» WORK ITEM:
Provide only the number of lines below that hold "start".

═════ DATA BLOCK ═════

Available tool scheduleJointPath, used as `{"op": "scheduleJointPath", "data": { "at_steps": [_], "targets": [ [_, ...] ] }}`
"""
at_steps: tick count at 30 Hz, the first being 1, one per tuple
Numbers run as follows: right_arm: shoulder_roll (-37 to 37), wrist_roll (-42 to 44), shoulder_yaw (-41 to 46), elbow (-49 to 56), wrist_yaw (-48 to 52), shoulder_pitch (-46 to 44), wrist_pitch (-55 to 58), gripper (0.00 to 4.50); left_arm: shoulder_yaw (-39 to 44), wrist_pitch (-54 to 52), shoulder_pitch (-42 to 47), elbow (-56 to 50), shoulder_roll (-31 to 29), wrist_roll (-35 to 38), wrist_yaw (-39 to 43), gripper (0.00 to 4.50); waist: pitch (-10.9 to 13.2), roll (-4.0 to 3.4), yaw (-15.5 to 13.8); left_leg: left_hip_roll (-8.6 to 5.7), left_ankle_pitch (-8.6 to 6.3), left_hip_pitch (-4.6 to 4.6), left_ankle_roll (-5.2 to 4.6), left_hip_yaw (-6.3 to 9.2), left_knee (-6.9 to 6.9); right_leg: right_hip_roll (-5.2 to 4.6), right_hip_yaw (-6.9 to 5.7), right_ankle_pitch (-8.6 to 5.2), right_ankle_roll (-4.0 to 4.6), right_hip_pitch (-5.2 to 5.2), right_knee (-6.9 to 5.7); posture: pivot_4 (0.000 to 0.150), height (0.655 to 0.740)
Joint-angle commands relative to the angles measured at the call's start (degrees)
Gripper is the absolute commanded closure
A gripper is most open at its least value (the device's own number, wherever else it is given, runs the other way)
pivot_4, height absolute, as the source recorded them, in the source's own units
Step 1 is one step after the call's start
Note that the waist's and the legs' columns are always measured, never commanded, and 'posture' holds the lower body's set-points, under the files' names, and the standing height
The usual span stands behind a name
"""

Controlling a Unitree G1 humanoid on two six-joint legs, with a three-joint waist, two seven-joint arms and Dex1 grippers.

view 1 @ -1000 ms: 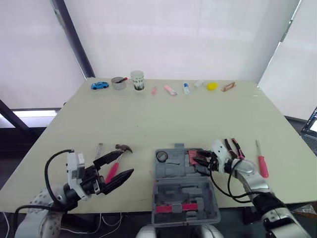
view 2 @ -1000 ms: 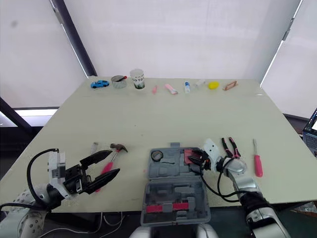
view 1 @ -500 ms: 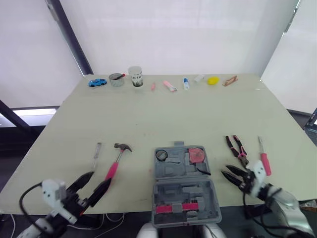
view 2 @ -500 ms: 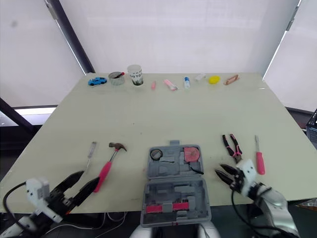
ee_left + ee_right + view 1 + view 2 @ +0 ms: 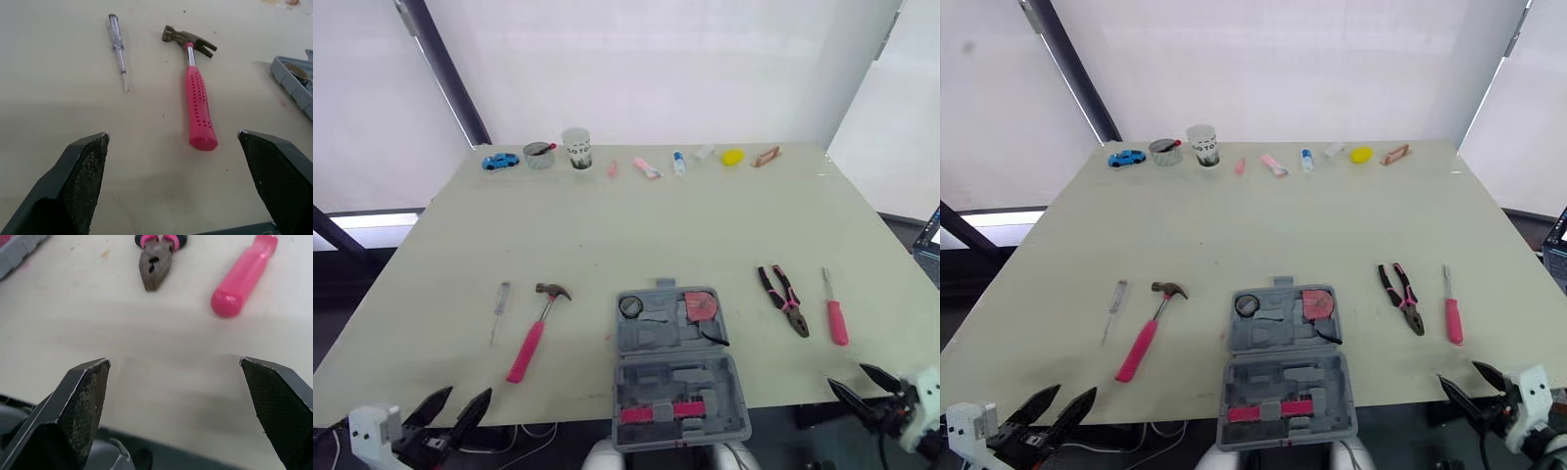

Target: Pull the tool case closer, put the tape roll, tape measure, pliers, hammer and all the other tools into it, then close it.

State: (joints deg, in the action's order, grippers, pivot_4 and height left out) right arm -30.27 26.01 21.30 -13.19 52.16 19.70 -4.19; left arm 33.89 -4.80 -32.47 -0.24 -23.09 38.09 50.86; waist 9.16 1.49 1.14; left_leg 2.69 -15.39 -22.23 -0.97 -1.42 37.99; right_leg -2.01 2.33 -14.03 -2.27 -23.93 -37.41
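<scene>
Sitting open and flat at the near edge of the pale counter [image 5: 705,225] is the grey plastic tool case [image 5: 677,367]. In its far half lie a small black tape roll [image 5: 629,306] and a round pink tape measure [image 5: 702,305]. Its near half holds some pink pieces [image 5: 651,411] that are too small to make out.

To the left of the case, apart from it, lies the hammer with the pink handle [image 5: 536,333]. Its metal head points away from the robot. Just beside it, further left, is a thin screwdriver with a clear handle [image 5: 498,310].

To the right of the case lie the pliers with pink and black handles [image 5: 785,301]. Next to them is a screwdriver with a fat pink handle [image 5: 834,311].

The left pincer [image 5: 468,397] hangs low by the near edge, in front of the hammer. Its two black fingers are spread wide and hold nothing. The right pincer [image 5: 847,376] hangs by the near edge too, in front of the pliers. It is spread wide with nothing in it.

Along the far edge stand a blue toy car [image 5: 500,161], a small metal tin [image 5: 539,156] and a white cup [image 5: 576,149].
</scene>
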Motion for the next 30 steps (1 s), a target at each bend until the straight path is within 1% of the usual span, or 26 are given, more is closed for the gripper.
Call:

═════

» TASK OUTPUT:
2